In retail – the brick-and-mortar kind – only impermanence is permanent.
The body count mounts in terms of physical stores becoming ghost towns, where storefronts shutter, where malls scramble to become mixed-use spaces.
In the latest news, as students gather their backpacks and pencils fly off the shelves, as teens fret about fashion, one of the giants has fallen. As has been widely reported, Forever 21 is mulling bankruptcy. The company is known for selling relatively cheap fashion items at more than 800 stores globally. The stores are large, at roughly 20,000 square feet, and the industry is competitive, to say the least.
The numbers tell the story of a fizzle indeed. The larger picture, according to research from places like UBS, is that as many as 21,000 clothing stores out of a total roster of 82,000 (industry-wide) will shutter.
Bankruptcy might not necessarily mean total liquidation. But drilling down a bit, Forever 21 shows the rough and bumpy road of retail done through physical outlets. That’s especially true in the age of Walmart and Target, where omnichannel models have caught on nicely. For Forever 21, sales per square foot have declined from the mid-$100s a square foot to around $100 a square foot.
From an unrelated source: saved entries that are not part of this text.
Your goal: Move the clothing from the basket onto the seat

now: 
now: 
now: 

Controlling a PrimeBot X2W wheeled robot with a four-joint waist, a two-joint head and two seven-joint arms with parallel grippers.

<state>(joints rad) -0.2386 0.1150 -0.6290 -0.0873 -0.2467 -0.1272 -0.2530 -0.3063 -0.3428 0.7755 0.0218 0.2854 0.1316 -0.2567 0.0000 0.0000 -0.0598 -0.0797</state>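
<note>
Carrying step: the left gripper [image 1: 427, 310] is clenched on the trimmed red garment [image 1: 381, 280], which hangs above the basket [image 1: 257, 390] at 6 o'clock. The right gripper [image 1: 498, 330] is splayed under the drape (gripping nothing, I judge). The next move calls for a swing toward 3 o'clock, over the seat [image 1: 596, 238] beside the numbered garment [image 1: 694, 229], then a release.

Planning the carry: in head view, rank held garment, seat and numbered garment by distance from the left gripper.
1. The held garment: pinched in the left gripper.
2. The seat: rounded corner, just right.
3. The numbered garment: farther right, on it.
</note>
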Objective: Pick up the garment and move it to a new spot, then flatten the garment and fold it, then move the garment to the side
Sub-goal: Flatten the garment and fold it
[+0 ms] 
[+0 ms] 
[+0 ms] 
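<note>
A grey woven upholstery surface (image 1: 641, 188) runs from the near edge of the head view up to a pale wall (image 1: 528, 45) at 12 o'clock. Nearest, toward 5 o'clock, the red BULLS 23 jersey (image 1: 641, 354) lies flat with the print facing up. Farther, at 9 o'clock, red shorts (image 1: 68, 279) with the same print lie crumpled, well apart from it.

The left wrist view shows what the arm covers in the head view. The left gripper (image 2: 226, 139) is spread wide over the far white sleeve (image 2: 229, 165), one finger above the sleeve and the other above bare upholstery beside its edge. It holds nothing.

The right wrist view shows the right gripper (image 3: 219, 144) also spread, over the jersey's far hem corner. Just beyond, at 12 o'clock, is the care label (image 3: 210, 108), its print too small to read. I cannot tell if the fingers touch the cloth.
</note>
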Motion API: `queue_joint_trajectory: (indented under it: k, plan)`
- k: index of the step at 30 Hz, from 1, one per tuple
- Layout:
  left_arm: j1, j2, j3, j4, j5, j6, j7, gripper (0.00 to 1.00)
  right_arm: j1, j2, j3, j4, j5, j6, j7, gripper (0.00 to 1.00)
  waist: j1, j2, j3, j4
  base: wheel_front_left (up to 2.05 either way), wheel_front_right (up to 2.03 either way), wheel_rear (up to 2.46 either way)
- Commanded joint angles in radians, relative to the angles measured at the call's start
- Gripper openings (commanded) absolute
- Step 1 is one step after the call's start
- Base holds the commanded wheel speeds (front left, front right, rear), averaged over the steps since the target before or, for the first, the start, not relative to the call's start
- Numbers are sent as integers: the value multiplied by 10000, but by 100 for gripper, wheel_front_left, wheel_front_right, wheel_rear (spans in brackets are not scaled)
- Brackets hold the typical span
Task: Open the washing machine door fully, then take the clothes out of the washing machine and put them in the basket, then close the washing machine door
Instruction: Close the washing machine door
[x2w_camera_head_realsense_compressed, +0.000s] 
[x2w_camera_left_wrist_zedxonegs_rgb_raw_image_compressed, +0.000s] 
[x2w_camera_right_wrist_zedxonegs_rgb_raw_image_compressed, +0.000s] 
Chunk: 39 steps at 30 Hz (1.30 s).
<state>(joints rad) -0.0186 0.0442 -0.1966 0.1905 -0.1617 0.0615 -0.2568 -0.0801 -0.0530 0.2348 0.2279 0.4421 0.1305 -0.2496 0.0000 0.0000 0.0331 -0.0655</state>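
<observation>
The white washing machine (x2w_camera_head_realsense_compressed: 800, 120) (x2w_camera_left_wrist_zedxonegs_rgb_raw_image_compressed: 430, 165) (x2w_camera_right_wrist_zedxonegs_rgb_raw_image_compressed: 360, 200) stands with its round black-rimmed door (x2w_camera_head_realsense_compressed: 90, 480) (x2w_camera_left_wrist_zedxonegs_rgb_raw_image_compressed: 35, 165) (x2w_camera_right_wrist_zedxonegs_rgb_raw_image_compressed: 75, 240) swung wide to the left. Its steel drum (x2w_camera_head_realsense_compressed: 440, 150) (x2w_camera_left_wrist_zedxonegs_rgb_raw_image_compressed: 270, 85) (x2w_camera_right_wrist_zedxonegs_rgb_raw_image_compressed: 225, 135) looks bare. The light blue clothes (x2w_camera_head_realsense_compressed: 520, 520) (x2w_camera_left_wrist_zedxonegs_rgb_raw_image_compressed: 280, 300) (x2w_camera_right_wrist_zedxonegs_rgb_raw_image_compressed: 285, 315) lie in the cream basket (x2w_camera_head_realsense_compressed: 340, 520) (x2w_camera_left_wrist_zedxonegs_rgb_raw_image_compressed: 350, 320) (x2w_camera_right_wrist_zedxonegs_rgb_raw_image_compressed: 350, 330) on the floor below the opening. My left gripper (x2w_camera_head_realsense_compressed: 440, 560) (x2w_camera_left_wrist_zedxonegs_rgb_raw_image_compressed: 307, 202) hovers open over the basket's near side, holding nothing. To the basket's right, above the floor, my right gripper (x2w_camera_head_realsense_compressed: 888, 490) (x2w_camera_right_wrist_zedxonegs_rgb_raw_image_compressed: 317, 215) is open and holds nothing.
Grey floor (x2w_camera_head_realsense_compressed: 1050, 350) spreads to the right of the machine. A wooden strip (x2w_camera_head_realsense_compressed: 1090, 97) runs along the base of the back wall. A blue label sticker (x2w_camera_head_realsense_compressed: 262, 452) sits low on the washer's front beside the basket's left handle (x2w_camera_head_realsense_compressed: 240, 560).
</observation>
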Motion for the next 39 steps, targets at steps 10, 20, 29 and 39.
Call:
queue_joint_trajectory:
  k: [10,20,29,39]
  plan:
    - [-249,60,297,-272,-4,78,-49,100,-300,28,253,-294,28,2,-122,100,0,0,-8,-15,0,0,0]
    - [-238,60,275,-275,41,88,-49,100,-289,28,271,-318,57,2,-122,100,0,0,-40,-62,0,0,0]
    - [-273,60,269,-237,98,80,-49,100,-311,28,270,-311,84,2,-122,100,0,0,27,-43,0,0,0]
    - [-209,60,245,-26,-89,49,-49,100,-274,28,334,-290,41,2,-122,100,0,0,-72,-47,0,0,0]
That could impact mall owners like Simon Property Group, which has 99 of Forever 21’s locations in its tenant roster. Simon’s management has said it might consider helping troubled retailers that are also renters, through direct investment. We may see that strategy put to a real test.
Meanwhile, the downdraft continues, and moving into suitors’ arms remains a strategy, too. Consider the fact that Lord & Taylor has been sold for about $75 million to Le Tote, a fashion rental subscription service. A brick-and-mortar icon goes the way of subscription service firm, a relative upstart – the times, they are a-changin’.
Costco in China: The U.S. retail chain opens its first location in mainland China, in Shanghai – and is such a hit with shoppers that it has to close early. The company cited “security concerns” due to crowding and now has begun limiting its daily shopper count to a couple of thousand.
Digital banking: Credit Suisse says it will invest hundreds of millions of dollars’ worth of Swiss francs into its digital banking efforts. The company says such efforts will cut the costs tied to operating brick-and-mortar branches.
APIs: Citi said its corporate treasury APIs and its CitiConnect API platform have processed more than $26 billion for corporate clients across 157 million API calls since its November 2016 launch.
Square: Square’s loss of a customer generates headlines and Wall Street gets nervous. As the payments processor reportedly lost the Danish company Joe & the Juice to Adyen, Wall Street is concerned about competition for larger sellers.
Danish banks: Negative rates persist. Sydbank and Jyske Bank both say a rate of minus 0.6 percent will be imposed on retail deposits bigger than $1.1 million.
UK SMBs: As if late payments were not causing enough harm to the U.K.’s smaller firms, news comes that SMBs lost nearly $11 billion to cyberattacks and fraud, among other negative events, as estimated by insurance broker Gallagher.